# Bag of Words Lab

## Introduction

**Bag of words (BoW)** is an important technique in text mining and [information retrieval](https://en.wikipedia.org/wiki/Information_retrieval). BoW uses term-frequency vectors to represent the content of text documents which makes it possible to use mathematics and computer programs to analyze and compare text documents.

BoW contains the following information:

1. A dictionary of all the terms (words) in the text documents. The terms are normalized in terms of the letter case (e.g. `Ironhack` => `ironhack`), tense (e.g. `had` => `have`), singular form (e.g. `students` => `student`), etc.
1. The number of occurrences of each normalized term in each document.

For example, assume we have three text documents:

DOC 1: **Ironhack is cool.**

DOC 2: **I love Ironhack.**

DOC 3: **I am a student at Ironhack.**

The BoW of the above documents looks like below:

| TERM | DOC 1 | DOC 2 | Doc 3 |
|---|---|---|---|
| a | 0 | 0 | 1 |
| am | 0 | 0 | 1 |
| at | 0 | 0 | 1 |
| cool | 1 | 0 | 0 |
| i | 0 | 1 | 1 |
| ironhack | 1 | 1 | 1 |
| is | 1 | 0 | 0 |
| love | 0 | 1 | 0 |
| student | 0 | 0 | 1 |


The term-frequency array of each document in BoW can be considered a high-dimensional vector. Data scientists use these vectors to represent the content of the documents. For instance, DOC 1 is represented with `[0, 0, 0, 1, 0, 1, 1, 0, 0]`, DOC 2 is represented with `[0, 0, 0, 0, 1, 1, 0, 1, 0]`, and DOC 3 is represented with `[1, 1, 1, 0, 1, 1, 0, 0, 1]`. **Two documents are considered identical if their vector representations have close [cosine similarity](https://en.wikipedia.org/wiki/Cosine_similarity).**

In real practice there are many additional techniques to improve the text mining accuracy such as using [stop words](https://en.wikipedia.org/wiki/Stop_words) (i.e. neglecting common words such as `a`, `I`, `to` that don't contribute much meaning), synonym list (e.g. consider `New York City` the same as `NYC` and `Big Apple`), and HTML tag removal if the data sources are webpages. In Module 3 you will learn how to use those advanced techniques for [natural language processing](https://en.wikipedia.org/wiki/Natural_language_processing), a component of text mining.

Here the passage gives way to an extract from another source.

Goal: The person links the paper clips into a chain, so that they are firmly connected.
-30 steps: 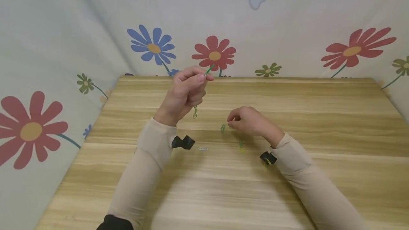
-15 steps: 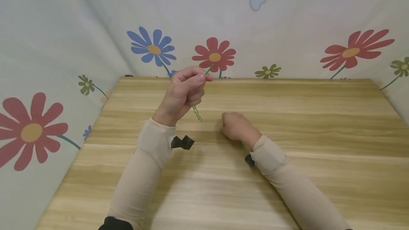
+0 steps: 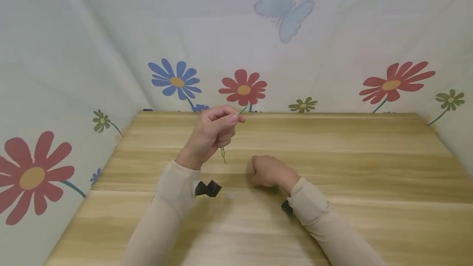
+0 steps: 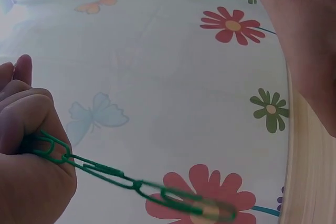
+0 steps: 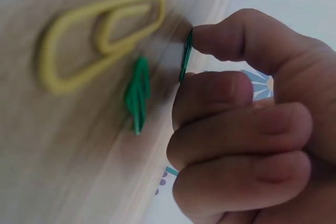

In real text mining projects data analysts use packages such as Scikit-Learn and NLTK, which you will learn in Module 3, to extract BoW from texts. In this exercise, however, we would like you to create BoW manually with Python. This is because by manually creating BoW you can better understand the concept and also practice the Python skills you have learned so far.

## The Challenge

We need to create a BoW from a list of documents. The documents (`doc1.txt`, `doc2.txt`, and `doc3.txt`) can be found in the `your-code` directory of this exercise. You will read the content of each document into an array of strings named `corpus`.

*What is a corpus (plural: corpora)? Read the reference in the README file.*

Your challenge is to use Python to generate the BoW of these documents. Your BoW should look like below:

```python
bag_of_words = ['a', 'am', 'at', 'cool', 'i', 'ironhack', 'is', 'love', 'student']

term_freq = [
    [0, 0, 0, 1, 0, 1, 1, 0, 0],
    [0, 0, 0, 0, 1, 1, 0, 1, 0],
    [1, 1, 1, 0, 1, 1, 0, 0, 1],
]
```

Now let's define the `docs` array that contains the paths of `doc1.txt`, `doc2.txt`, and `doc3.txt`.

In [137]:
docs = ['doc1.txt', 'doc2.txt', 'doc3.txt']

Define an empty array `corpus` that will contain the content strings of the docs. Loop `docs` and read the content of each doc into the `corpus` array.

In [138]:
corpus = []

# # Write your code here

import os
for x in docs:
    with open(x) as f:
        corpus.append(f.read())
        



Print `corpus`.

In [139]:
print(corpus)

['Ironhack is cool.', 'I love Ironhack.', 'I am a student at Ironhack.']


You expected to see:

```['ironhack is cool', 'i love ironhack', 'i am a student at ironhack']```

But you actually saw:

```['Ironhack is cool.', 'I love Ironhack.', 'I am a student at Ironhack.']```

This is because you haven't done two important steps:

1. Remove punctuation from the strings

1. Convert strings to lowercase

Write your code below to process `corpus` (convert to lower case and remove special characters).

In [140]:
# Write your code here
# corpus = [line.lower().rstrip('.') for line in corpus]
# print(corpus)

import re
# my_list= ["on@3", "two#", "thre%e"]
corpus = [re.sub('[^a-zA-Z0-9\s]+', '', _).lower() for _ in corpus]
corpus

['ironhack is cool', 'i love ironhack', 'i am a student at ironhack']

Now define `bag_of_words` as an empty array. It will be used to store the unique terms in `corpus`.

In [141]:
bag_of_words = []


Loop through `corpus`. In each loop, do the following:

1. Break the string into an array of terms. 
1. Create a sub-loop to iterate the terms array. 
  * In each sub-loop, you'll check if the current term is already contained in `bag_of_words`. If not in `bag_of_words`, append it to the array.

In [142]:
# Write your code here

for x in corpus:
    for y in x.split(' '):
        if y not in bag_of_words:
            bag_of_words.append(y)
          

Print `bag_of_words`. You should see: 

```['ironhack', 'is', 'cool', 'i', 'love', 'am', 'a', 'student', 'at']```

If not, fix your code in the previous cell.

In [143]:
print(bag_of_words)

['ironhack', 'is', 'cool', 'i', 'love', 'am', 'a', 'student', 'at']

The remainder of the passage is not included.